Hourly Pricing exposes you to real-time market prices, which historically reward overnight charging in ComEd territory. Since the rebate requires three years on the rate, model your whole-house usage — not just the EV — before enrolling; households with heavy late-afternoon usage can give back part of the rebate in rate differences.

Do it right

How to apply, step by step

  1. Step 1

    Check the income-eligibility maps (Illinois Solar for All / EIEC) first — the difference between tiers is $1,500

  2. Step 2

    Get quotes only from ComEd-approved EV Service Providers and confirm EVSP status in writing

  3. Step 3

    Enroll in Hourly Pricing (Rate BESH); the 3-year commitment starts the clock

  4. Step 4

    Complete the permitted installation and keep itemized invoices

  5. Step 5

    Submit the rebate application in the same calendar year — 2026 residential funds are first-come, first-served

Stacking & context: The Illinois EPA's separate vehicle rebate (up to $4,000 for an EV purchase) does not conflict with ComEd's charger rebate — they cover different purchases. The federal 30C charger credit expired for installs after June 30, 2026, so ComEd's rebate is now the main charger money in northern Illinois.
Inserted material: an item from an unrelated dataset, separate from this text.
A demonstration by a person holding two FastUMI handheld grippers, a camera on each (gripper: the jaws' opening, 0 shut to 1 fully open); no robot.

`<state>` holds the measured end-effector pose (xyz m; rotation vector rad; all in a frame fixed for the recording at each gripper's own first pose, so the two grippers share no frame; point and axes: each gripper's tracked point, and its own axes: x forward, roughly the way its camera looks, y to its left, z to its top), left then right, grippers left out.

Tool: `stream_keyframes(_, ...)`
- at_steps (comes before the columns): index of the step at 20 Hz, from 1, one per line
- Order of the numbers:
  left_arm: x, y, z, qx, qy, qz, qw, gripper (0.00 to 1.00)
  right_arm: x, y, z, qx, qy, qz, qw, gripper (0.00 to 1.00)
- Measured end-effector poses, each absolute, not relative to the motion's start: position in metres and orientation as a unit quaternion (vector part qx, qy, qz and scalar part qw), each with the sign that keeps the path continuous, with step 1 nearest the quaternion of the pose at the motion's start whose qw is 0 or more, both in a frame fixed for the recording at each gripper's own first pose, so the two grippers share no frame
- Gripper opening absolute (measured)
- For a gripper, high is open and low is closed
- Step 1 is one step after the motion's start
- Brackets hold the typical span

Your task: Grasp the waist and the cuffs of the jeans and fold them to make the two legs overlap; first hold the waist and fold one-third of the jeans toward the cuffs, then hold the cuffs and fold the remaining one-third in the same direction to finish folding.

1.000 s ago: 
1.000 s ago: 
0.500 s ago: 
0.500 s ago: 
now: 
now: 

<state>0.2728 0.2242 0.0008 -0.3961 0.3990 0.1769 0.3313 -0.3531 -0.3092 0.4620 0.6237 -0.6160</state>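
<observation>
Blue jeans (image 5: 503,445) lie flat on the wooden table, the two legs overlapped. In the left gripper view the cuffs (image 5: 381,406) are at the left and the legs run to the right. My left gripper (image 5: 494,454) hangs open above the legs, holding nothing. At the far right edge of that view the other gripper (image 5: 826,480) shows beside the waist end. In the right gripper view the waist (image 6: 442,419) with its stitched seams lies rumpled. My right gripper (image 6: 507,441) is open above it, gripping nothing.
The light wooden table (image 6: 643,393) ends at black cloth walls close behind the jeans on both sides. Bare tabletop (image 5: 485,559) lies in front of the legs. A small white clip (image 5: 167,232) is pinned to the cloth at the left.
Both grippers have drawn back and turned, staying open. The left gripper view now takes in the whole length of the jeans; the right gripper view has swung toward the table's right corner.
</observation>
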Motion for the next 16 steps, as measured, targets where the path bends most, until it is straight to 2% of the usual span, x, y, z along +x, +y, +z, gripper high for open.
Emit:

Rules, rebates, and incentives change. Verify with the official program before applying.

Quotes from electricians who know ComEd paperwork

Ask bidders whether they've handled this utility's rebate documentation before — it saves weeks.

Finding an installer yourself: ask for the contractor's state license number, proof of insurance, and at least two recent Level 2 installs. Get the permit number in writing.

Use the free permit checklist

FAQ

ComEd — frequently asked questions

How much is the ComEd EV charger rebate in 2026?

Up to $1,000 for standard residential customers and up to $2,500 for income-eligible customers, covering both the Level 2 charger and installation. Applications run January 1 – December 31, 2026, first-come, first-served.

Can any electrician install my charger for the ComEd rebate?

No — this is the requirement that disqualifies the most people. The installation must be performed by a ComEd-approved EV Service Provider (EVSP). Confirm approval status in writing before work starts; an otherwise perfect install by a non-approved electrician gets no rebate.

Do I have to change my electric rate for the ComEd rebate?

Yes. Enrollment in ComEd's Hourly Pricing plan (Rate BESH) for at least three years is a program condition. Overnight EV charging generally does well on hourly pricing, but run your household's numbers before committing.

How do I qualify for the $2,500 income-eligible ComEd tier?

Two paths: household adjusted gross income for the prior year at or below 80% of the Illinois statewide median (per HUD's Low-Income Limit table), or living in a Low-Income Community shown on the Illinois Solar for All map or an Equity Investment Eligible Community.